#### EXERCISE INSTRUCTIONS:
Each line that holds the word "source" counts once; give the total for the records below and nothing else.

#### EXERCISE INPUT:
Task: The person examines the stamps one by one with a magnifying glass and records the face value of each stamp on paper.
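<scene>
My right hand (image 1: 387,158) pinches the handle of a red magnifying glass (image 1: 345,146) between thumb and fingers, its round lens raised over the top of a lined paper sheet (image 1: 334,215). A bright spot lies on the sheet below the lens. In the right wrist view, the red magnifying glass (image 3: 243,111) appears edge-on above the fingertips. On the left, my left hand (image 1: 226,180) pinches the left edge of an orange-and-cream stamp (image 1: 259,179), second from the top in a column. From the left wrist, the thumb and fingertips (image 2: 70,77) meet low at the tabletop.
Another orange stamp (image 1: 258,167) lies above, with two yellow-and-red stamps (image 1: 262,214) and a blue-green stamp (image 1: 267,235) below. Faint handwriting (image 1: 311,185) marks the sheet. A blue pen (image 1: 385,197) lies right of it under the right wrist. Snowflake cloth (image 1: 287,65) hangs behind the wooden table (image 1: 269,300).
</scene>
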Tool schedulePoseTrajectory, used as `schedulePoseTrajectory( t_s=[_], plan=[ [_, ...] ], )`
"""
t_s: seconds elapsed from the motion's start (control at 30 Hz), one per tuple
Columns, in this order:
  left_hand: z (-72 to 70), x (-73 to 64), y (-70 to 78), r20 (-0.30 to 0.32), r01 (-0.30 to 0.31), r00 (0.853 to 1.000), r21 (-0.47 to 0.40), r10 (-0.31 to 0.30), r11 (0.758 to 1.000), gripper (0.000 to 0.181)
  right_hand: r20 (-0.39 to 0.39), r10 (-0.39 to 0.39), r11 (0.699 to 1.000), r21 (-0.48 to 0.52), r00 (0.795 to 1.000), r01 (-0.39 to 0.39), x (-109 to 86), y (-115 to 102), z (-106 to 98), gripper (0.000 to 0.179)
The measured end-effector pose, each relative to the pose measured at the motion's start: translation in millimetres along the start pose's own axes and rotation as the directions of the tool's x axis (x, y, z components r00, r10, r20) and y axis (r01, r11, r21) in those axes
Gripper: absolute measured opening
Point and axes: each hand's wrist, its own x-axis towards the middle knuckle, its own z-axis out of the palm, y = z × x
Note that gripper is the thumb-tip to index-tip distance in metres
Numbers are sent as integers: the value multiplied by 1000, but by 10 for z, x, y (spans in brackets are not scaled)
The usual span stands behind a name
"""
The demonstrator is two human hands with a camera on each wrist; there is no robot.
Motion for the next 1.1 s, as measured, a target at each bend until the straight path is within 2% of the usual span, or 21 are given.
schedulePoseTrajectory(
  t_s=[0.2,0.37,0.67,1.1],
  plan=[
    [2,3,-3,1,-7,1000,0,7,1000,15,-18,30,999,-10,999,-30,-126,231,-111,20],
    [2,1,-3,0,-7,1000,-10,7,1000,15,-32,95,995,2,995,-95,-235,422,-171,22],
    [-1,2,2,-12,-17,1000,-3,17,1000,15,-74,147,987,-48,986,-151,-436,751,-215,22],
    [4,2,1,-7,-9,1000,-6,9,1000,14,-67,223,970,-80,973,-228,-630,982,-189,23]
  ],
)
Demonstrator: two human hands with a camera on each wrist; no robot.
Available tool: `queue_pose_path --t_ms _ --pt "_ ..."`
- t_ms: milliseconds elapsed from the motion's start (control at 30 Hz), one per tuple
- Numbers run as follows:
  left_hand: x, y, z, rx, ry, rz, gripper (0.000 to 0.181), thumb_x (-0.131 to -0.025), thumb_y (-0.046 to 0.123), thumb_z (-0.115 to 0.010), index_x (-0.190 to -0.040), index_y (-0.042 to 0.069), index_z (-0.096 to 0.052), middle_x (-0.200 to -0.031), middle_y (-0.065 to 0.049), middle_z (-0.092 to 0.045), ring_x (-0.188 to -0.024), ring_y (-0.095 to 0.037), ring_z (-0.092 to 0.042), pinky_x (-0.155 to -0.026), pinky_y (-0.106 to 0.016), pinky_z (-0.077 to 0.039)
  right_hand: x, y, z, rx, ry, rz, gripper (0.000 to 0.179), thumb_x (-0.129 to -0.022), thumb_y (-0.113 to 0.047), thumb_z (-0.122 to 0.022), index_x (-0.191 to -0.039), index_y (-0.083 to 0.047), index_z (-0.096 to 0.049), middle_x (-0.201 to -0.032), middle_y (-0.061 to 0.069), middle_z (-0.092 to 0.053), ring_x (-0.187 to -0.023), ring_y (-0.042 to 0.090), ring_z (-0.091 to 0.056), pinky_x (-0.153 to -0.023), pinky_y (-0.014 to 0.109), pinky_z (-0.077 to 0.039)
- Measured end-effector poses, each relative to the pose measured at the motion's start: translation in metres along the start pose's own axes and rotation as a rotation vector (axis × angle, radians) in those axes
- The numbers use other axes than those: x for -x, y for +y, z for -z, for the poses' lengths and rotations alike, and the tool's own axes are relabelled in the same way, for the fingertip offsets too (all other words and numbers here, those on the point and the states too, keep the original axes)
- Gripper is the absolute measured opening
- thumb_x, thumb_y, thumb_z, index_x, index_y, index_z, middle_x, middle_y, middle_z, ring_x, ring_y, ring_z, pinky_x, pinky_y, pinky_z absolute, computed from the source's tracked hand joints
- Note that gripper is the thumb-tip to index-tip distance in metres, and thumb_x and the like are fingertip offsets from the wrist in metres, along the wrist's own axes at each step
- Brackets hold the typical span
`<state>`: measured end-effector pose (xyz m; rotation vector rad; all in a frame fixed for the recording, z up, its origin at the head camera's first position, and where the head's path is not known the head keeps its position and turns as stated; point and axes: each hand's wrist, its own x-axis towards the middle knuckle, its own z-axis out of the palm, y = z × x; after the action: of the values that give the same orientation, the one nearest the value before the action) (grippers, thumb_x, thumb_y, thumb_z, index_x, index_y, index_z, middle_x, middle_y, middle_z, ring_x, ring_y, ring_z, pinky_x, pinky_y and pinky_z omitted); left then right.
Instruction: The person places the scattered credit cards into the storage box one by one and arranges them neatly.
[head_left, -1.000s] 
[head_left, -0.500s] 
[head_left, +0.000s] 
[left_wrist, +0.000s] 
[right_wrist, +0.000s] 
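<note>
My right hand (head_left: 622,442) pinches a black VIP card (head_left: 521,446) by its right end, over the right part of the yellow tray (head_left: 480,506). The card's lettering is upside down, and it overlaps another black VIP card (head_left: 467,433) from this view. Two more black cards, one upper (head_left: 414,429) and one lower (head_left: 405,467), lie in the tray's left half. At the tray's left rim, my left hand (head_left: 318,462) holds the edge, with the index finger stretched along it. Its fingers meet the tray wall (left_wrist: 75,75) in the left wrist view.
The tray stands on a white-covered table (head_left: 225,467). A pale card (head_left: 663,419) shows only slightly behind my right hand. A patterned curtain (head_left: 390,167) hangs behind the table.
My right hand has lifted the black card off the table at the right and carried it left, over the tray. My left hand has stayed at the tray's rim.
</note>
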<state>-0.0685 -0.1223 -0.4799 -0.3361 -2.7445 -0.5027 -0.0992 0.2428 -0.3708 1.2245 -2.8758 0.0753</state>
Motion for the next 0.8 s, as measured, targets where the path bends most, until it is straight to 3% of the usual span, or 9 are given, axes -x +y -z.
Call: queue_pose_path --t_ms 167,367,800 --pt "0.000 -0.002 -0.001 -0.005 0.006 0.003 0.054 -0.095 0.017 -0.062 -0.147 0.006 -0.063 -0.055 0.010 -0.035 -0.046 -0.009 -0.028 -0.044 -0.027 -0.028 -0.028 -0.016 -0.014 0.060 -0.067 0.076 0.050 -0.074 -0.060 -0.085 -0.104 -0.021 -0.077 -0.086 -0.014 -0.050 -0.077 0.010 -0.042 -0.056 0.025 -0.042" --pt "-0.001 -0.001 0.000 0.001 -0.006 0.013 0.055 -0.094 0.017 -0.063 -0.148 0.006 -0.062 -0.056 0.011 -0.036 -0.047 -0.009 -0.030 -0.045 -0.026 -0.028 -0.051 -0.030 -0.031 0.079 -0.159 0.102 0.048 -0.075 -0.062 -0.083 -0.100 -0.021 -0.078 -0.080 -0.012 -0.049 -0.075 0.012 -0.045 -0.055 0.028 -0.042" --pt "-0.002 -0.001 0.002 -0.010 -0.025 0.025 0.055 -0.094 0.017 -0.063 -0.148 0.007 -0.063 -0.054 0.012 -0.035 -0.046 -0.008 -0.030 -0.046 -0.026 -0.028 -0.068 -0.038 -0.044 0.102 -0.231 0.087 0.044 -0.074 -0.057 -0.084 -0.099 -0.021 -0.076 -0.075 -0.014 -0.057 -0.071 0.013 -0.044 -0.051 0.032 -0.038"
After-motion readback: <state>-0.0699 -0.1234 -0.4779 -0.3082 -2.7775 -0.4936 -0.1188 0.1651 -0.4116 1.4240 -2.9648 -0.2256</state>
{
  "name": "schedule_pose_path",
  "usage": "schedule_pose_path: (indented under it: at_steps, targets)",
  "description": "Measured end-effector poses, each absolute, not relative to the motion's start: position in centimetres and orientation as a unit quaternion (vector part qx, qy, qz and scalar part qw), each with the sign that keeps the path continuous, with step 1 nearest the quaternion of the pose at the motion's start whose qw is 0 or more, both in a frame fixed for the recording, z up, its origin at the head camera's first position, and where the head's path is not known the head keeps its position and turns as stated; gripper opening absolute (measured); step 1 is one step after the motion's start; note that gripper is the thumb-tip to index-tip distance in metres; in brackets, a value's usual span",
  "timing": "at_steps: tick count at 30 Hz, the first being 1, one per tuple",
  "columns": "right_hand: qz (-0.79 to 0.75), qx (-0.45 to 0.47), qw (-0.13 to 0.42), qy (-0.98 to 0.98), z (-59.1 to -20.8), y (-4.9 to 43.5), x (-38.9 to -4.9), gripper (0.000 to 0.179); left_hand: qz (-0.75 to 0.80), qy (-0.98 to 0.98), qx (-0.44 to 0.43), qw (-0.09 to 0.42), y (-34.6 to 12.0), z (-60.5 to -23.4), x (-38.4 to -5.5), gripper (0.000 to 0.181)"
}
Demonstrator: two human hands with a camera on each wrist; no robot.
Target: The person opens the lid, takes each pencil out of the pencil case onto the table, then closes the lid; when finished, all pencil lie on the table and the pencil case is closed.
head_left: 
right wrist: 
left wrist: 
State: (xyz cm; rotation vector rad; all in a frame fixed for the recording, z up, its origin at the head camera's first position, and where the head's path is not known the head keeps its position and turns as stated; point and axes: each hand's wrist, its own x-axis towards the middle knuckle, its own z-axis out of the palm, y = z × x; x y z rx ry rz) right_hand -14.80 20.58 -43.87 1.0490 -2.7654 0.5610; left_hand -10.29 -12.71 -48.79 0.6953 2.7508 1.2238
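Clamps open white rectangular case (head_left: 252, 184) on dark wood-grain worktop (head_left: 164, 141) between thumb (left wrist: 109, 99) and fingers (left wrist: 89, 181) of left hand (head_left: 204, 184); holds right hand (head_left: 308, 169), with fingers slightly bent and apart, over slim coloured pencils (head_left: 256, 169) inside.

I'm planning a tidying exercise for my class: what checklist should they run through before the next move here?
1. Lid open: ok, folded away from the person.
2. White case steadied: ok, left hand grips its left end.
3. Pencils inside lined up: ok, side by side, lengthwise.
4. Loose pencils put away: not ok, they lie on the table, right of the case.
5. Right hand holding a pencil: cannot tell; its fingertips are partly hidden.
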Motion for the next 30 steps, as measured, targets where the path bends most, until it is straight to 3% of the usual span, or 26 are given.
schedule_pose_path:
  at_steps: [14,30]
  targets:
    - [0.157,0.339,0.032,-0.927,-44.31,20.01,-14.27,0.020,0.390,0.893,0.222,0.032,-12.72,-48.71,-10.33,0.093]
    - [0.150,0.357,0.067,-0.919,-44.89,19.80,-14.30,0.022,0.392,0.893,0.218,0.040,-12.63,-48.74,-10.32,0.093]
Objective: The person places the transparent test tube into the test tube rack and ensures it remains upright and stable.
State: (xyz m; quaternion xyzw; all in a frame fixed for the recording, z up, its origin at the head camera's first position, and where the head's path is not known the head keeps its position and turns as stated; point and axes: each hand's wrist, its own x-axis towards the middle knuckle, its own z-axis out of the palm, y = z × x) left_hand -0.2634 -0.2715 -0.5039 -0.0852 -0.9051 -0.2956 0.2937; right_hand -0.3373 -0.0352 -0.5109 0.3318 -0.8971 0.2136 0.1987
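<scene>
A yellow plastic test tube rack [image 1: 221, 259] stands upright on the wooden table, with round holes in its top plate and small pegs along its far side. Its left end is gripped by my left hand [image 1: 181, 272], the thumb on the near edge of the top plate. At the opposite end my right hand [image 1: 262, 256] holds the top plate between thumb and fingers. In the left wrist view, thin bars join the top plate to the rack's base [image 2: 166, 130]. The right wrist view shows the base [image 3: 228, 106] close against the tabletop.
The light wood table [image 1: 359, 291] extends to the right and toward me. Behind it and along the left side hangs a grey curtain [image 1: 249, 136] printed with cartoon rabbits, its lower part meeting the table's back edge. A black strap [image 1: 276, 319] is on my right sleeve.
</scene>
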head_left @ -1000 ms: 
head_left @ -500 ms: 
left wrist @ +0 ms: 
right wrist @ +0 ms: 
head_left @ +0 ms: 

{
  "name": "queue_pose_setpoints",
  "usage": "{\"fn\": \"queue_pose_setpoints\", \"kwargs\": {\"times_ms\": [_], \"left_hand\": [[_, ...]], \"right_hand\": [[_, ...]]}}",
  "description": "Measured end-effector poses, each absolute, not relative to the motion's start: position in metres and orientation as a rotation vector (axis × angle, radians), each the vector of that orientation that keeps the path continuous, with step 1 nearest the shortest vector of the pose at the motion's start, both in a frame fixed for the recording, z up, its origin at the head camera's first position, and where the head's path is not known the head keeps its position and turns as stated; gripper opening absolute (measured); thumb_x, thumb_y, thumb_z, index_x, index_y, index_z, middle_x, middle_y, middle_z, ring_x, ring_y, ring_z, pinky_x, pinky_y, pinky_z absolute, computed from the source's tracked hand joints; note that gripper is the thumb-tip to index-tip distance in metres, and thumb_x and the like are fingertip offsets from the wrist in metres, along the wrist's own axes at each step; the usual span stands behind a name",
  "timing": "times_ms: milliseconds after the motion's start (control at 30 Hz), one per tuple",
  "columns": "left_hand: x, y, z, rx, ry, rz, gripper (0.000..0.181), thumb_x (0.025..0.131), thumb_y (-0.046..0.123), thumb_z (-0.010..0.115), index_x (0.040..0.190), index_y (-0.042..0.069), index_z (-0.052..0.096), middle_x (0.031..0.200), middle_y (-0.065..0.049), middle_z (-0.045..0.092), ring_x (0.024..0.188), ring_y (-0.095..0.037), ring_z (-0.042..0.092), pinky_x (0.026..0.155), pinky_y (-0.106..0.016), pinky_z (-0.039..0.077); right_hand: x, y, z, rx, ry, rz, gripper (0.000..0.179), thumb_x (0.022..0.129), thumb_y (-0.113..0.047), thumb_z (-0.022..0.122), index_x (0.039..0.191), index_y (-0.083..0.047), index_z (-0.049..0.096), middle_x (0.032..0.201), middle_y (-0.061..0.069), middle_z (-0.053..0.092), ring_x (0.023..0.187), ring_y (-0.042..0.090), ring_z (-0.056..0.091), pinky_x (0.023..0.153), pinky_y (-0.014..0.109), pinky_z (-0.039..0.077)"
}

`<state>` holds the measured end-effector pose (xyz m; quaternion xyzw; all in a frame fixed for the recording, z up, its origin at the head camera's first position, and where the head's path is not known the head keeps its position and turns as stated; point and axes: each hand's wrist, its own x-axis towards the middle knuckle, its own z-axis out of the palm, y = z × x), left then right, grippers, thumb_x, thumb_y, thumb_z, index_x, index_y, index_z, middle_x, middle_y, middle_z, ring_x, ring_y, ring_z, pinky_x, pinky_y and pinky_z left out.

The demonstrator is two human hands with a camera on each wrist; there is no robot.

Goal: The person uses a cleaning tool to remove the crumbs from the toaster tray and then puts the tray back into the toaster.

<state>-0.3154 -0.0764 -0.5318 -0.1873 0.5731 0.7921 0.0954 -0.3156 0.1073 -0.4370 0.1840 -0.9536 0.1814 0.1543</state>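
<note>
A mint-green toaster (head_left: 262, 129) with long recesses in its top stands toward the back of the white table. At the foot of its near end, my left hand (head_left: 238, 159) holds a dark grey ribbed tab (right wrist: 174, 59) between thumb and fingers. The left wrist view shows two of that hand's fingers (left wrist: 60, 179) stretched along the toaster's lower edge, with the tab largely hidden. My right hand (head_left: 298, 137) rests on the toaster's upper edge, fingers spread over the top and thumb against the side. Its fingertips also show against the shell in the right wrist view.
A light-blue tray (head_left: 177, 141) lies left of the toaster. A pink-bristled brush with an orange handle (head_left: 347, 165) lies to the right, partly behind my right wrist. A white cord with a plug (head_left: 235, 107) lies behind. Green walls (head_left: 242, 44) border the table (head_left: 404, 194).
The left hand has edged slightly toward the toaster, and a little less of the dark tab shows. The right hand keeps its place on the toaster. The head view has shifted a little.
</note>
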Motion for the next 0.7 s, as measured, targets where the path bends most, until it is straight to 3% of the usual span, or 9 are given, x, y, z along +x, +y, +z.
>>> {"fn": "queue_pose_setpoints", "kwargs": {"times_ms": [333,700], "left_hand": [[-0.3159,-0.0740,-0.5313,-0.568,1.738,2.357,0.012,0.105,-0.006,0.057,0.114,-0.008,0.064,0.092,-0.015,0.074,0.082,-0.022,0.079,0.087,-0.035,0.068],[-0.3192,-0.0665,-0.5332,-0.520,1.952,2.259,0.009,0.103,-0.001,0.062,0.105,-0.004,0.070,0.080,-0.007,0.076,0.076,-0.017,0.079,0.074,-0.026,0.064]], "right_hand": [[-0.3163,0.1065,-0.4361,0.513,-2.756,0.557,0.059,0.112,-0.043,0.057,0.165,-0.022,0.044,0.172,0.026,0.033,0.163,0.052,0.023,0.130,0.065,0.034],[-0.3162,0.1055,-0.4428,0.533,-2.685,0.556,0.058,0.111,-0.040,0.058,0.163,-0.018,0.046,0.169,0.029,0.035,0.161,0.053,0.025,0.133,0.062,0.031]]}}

#### SOLUTION TO THE EXERCISE:
2